§ Exercise: Collect all lines below with the string "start".

***

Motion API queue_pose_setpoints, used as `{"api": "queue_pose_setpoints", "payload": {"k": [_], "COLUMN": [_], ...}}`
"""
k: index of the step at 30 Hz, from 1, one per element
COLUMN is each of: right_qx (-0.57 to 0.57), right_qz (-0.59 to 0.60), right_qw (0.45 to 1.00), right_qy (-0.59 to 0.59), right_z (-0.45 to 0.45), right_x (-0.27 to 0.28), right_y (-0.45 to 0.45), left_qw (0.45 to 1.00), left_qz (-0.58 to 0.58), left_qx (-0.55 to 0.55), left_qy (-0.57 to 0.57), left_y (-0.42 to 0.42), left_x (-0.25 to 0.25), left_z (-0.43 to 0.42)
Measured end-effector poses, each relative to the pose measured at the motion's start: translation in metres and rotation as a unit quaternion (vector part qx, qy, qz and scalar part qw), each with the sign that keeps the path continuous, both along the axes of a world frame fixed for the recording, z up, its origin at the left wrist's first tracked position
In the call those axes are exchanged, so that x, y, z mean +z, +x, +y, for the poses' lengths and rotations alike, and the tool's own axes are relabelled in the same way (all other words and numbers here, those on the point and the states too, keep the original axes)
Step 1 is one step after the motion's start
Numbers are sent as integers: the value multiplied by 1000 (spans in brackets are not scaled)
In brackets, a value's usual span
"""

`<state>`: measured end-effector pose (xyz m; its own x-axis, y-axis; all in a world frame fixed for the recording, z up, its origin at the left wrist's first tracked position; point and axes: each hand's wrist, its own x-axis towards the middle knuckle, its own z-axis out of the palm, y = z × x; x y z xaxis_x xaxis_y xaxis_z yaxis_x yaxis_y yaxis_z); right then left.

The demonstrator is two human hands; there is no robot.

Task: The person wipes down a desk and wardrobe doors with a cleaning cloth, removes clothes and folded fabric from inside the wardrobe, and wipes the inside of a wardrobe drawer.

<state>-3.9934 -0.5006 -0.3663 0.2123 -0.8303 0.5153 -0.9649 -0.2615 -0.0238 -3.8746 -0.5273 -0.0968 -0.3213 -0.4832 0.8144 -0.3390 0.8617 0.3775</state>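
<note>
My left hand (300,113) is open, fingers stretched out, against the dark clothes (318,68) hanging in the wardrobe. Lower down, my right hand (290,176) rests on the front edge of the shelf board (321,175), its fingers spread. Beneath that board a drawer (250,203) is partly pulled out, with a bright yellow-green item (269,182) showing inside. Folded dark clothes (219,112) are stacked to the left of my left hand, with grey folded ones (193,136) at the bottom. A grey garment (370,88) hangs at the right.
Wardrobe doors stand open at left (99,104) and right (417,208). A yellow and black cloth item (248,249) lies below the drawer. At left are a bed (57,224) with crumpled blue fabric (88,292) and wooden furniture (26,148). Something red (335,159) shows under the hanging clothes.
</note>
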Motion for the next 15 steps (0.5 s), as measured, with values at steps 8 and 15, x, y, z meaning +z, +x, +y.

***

§ Exercise result:
Measured end-effector poses, each relative to the pose measured at the motion's start: translation in metres and rotation as a unit quaternion (vector part qx, qy, qz and scalar part qw), each with the sign that keeps the path continuous, both along the axes of a world frame fixed for the recording, z up, its origin at the left wrist's first tracked position
Step 1 is one step after the motion's start

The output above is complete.